The onus is amplified a thousand fold when kids are involved. Because there is nothing in their thumb drives – so if you tell them it’s safe….they will believe it’s safe. That’s the tragedy about young people. They Bo chye see. It’s infanticide.

Not like seasoned climbers who all secret a razor in the inner liner of their boot and who will have absolutely no hesitation in cutting himself loose in the first sign of trouble. They go in with their eyes open…they are aware of the risk. Of course these are the facts of life that even seasoned climbers never talks about, not even amongst themselves simply because it’s politically incorrect to do so.

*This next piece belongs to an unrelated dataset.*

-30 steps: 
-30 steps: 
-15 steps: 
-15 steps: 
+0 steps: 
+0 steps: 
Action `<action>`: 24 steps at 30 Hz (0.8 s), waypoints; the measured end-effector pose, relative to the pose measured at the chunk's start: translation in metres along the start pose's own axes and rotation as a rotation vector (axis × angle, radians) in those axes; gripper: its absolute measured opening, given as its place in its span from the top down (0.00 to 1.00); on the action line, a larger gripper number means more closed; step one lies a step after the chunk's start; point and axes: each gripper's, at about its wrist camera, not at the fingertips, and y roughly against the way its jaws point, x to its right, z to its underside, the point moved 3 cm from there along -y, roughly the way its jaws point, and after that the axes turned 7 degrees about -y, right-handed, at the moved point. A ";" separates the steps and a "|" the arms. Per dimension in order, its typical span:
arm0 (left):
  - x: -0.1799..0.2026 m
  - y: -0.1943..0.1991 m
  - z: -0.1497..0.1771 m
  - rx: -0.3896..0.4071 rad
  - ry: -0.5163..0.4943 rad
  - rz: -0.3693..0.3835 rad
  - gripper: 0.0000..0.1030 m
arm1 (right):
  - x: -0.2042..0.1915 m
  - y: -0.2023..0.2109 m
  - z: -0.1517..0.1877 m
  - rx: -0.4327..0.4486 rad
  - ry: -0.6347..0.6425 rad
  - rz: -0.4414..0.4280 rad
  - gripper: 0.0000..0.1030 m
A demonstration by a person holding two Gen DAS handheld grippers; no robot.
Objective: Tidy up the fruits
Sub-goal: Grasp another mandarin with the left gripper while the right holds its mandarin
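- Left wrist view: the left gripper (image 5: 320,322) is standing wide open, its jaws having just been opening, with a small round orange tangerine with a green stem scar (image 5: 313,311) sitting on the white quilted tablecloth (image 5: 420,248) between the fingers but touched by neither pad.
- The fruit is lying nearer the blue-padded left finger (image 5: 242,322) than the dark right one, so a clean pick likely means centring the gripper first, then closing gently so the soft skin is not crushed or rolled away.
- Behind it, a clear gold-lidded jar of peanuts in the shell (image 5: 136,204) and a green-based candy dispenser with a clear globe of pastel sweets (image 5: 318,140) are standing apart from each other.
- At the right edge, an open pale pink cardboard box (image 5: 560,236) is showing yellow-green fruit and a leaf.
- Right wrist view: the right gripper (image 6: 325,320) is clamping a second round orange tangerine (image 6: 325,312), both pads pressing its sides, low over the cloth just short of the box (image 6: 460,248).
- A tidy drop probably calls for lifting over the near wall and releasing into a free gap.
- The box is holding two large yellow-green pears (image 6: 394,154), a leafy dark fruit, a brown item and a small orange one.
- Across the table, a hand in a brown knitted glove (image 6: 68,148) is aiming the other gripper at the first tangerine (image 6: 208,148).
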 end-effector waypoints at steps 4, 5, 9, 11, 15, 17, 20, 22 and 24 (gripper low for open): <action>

I say, if the risk cannot be managed effectively to as near to zero as humanly possible – then it’s better to give it a miss for the sake of all. After all it’s not as if there aren’t less dangerous and other memorable ways to develop character, confidence and leadership skills.

Don’t be macho or gung-ho about it. This is not an ego trip – after all the mountain, sea or jungle is not going to go anywhere in the next one thousand years, so what’s the rush to climb it at twelve years of age?

What are you trying to prove? I don’t understand….I just don’t. To me it’s just incredibly dumb to go out and look for trouble….especially when it comes to twelve year olds.’